Operación Panfleto
Acaban de detener en Pyongyang a un misionero protestante australiano. El tío es listo como el hambre. Se dio cuenta del gancho de los panfletos, de lo fácil que es ocultarlos, de que vuelan casi tan ligero como la palabra hablada.
Acaban de detener en Pyongyang a un misionero protestante australiano. El tío es listo como el hambre. Se dio cuenta del gancho de los panfletos, de lo fácil que es ocultarlos, de que vuelan casi tan ligero como la palabra hablada.
Parar los pies a los libros es coser y cantar desde la sombra del poder. Unos cortes fríos y secos. Chas, chas, chas. Basta con desertizar las editoriales y con mutilar los manuscritos ya impresos. Despojarles de esas frases que nutren el pensar y la voluntad propia. Políticamente hablando, deshacerse de la gangrena antes de que infecte el resto del cuerpo. El tercer navajazo por asestar sería el cierre de puertas, reales y virtuales, de la nación. Vamos, impulsar la literatura nacional, que hay que rescatar la marca Corea del Norte. El problema es que la pesadilla de Kim Jong-un no son los libros, sino la palabra con alas, la que saliva la lengua, la que el hombre, libre, reclama.
Hace unos meses, en medio del rifirrafe nuclear que casi hizo estallar la III Guerra Mundial, viajaron a Estados Unidos varios periodistas norcoreanos. Palabra. Todos ellos habían conseguido escapar de un modo u otro de su hogar. Uno había cruzado el río Yalú dos veces en noches sin luna para alcanzar la costa china y pedir asilo. La primera, lo cazaron, lo confinaron a una prisión norcoreana y le amenazaron con matar a toda su familia si volvía a intentarlo.

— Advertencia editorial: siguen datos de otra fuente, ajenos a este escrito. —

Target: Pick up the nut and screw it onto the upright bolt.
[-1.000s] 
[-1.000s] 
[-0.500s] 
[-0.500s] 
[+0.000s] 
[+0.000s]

La segunda fue exitosa. Que él sepa, sus parientes no han sido protagonistas de los fusilamientos públicos en la plaza mayor de su pueblo. Allí es donde acaban los malos, como bien saben sus fieles espectadores, los niños de primaria. Otra de las periodistas prófugas comentaba que ella nunca se había planteado que existiera algo mejor que Corea del Norte. En el colegio no les explicaban que se hablaran otras lenguas o que una persona, incluso, dominara varias. Que hubiera cinco continentes, que la gente viajara de un país a otro. Un día, de los miles que dura la edad del pavo, esta mujer se encontró por la calle un panfleto. Sus colores le hicieron rescatarlo del suelo. No entendía el mensaje del todo pero le gustaba la ropa que aparecía. Lo guardó como oro en paño y, en cuanto tuvo oportunidad, cruzó a Corea del Sur en busca de ese mundo de ropa original.
Acaban de detener en Pyongyang, la capital norcoreana, a un misionero protestante australiano. El buen hombre, John Short, llenó su equipaje de panfletos con contenido religioso traducido al coreano. Puede que le esperen quince años de prisión por actos hostiles contra el régimen, pero el tío es listo como el hambre. Se dio cuenta del gancho de los panfletos, de lo fácil que es ocultarlos, de que vuelan casi tan ligero como la palabra hablada. Quizá la clave esté en panfletizar, en que, por azar o no, ideas nuevas lleguen a las manos de un viandante cualquiera y, poco a poco, se vaya rompiendo la burbuja que ampara la dictadura de Kim Jong-un. Yo qué sé. Ojalá cortar las alas de un dictador fuera tan fácil como deshacerse de los libros.